As they bandaged the stump, he dictated a report of the battle to his secretary; but after writing for ten minutes, the poor secretary fell limp in a faint, and Nelson ordered one of the surgeons to complete taking the dictation. This official report contained no mention of the calamity that had befallen the commander, he regarding the loss of an arm as merely an incident.

In six months' time he had met and defeated all the ships of Napoleon that could be located. When he returned to England, an ovation met him such as never before had been given to a sailorman. He was "Sir Horatio," although he complained that, "They began to call me Lord Nelson, even before I had gotten used to having my ears tickled by the sound of Sir."

He was made Knight of the Bath, given a pension of a thousand pounds a year, and so many medals pinned upon his breast that "he walked with a limp," a local writer said. The limp, however, was from undiscovered lead, and this, with one eye, one arm and a naturally slender and gaunt figure, gave him a peculiarly pathetic appearance.

The actions of his wife at this time in pressing herself on society and in her endeavors to make of him a public show were the unhappy ending of a series of marital misunderstandings which led him to part with her, placing his entire pension at her disposal.

Trouble in the East soon demanded a firm hand, and Nelson sailed away to meet the emergency. This time he was in pursuit of a concentrated fleet, with Napoleon on board. It was Nelson's hope and expectation to capture Napoleon; if he had, none would have been so fortunate as the Little Corporal himself. It would have saved him the disgrace of failure, a soldier of fortune seized by accident after a series of successes that dazzled the world, and then captured by a sea-fighter on the water as great as he himself was on land. But alas! Napoleon was to escape, which he did by a flight where wind and tide seemed to answer his prayer.
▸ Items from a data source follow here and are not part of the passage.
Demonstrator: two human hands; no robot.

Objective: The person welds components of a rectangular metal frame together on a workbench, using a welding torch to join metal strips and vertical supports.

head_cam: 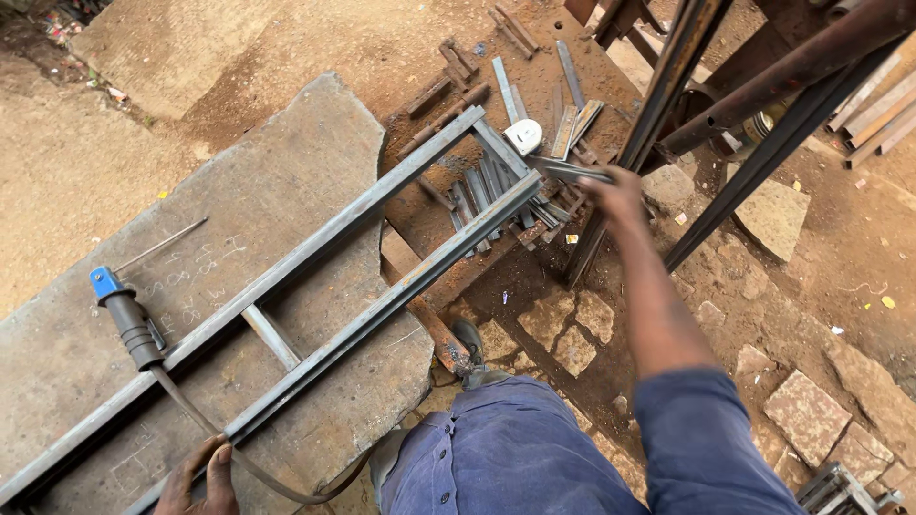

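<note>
**Flat Steel Strip: Handling and Appearance**

The steel strip [570,172] appears rigid, fairly light for one hand, and likely sharp at its cut ends; the mid-length is the safest place to grasp it. It is a short, flat, grey length of bare metal, held just above the pile of cut strips [496,195] on the ground beyond the far end of the ladder-shaped steel frame [315,277].

The right hand [618,195] is closed around one end of the strip, arm extended. The left hand [198,479] rests at the near edge of the stone slab [286,172], fingers curled over the cable [239,458] of the electrode holder [129,319], which lies against the frame. A white tape measure [524,135] sits beside the pile.
</note>
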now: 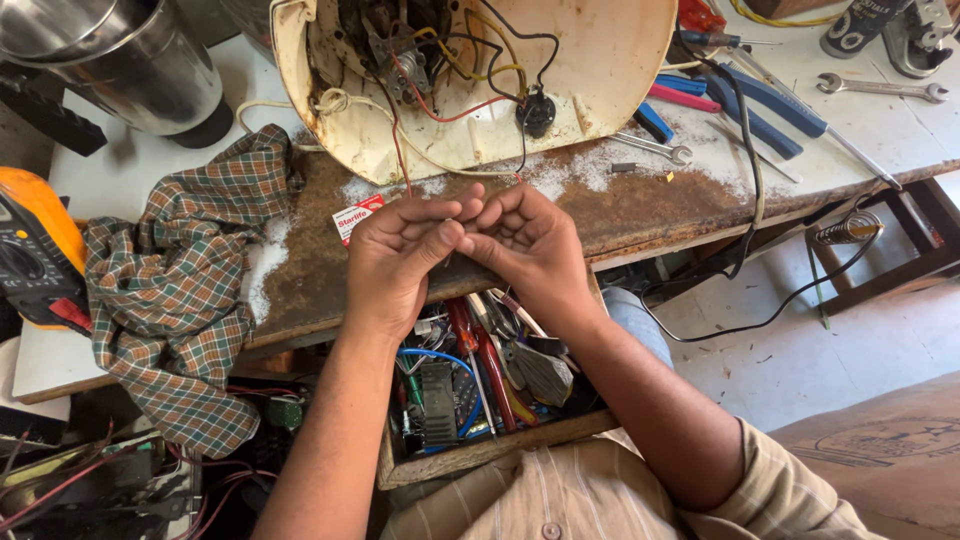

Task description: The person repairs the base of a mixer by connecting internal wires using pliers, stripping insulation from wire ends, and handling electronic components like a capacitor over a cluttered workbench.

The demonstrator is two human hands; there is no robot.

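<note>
My left hand [400, 255] and my right hand [530, 245] meet fingertip to fingertip over the rusty workbench edge [640, 215]. Both pinch something very small between them, too tiny to identify; thin wires run from the fingers up toward an opened cream appliance housing [600, 60]. Inside that housing sit red, yellow and black wires [450, 70] and a small black part [537, 110]. The housing lies just beyond my hands.
A checked cloth [180, 290] drapes off the bench at left, next to an orange multimeter [35, 250] and a steel jar [130, 60]. Blue-handled pliers [760, 105] and spanners [880, 88] lie at right. An open drawer of tools [480, 380] sits below my hands.
</note>
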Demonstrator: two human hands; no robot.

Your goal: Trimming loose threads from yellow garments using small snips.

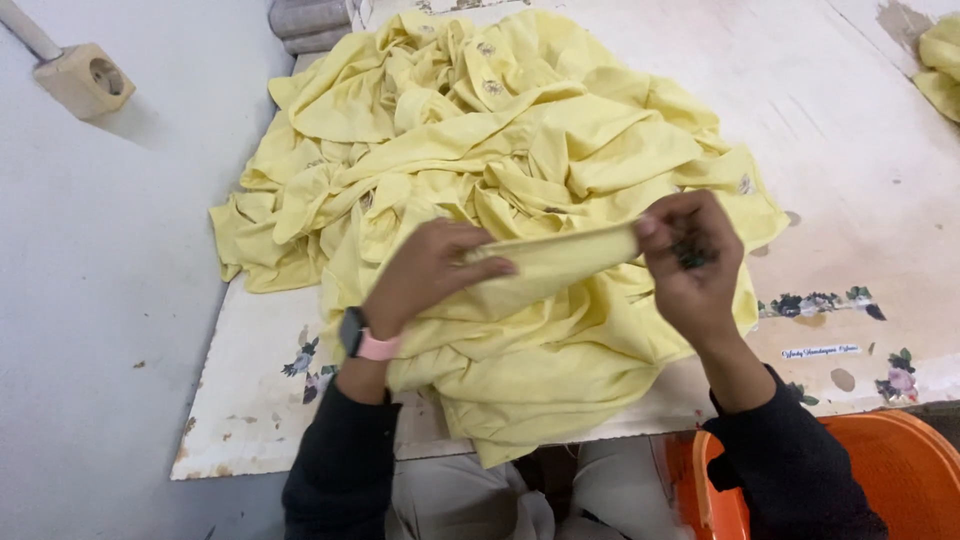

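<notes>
Both hands work at the middle of the frame, over the near edge of a pile [480,150] of pale yellow garments. The left hand [430,270] has its grip closed on one end of a folded yellow strip [560,258] of cloth, fingers laid over the top of it. The right hand [690,260] pinches the other end, its grip closed too, with the thumb and fingertips bunched; a small dark thing shows inside that hand, too hidden to tell what it is. The strip runs taut between the two hands, tilted up slightly toward the right, and it stays joined to the garment that spills down over the worktop's near edge toward the lap.

A watch [362,337] with a pink band sits on the left wrist, above a dark sleeve [340,450].

The pile covers most of the upper middle of the worktop [850,150], a worn white board with small flower stickers [820,303] along its lower right part. Another bit of yellow cloth [940,65] lies at the upper right corner. An orange tub [900,470] stands at the lower right, just beside the right forearm. A wall socket [85,80] sits at the upper left.
</notes>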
But Nelson crushed his navy. The story of the battle has been told in chapters that form a book, so no attempt to repeat the account need here be made. Let it suffice that sixteen English ships grappled to the death for three days with twenty-one French ships, with the result that the French fleet, save four ships, were sunk, burned or captured. "It was not a victory," said Nelson; "it was a conquest." The French commodore, Casabianca, was killed on board of his ship "Orient," and his son, a lad of ten, stood on the burning deck till all but him had fled, and supplied the subject for a poem that thrilled our boyish hearts and causes us to sigh, even yet.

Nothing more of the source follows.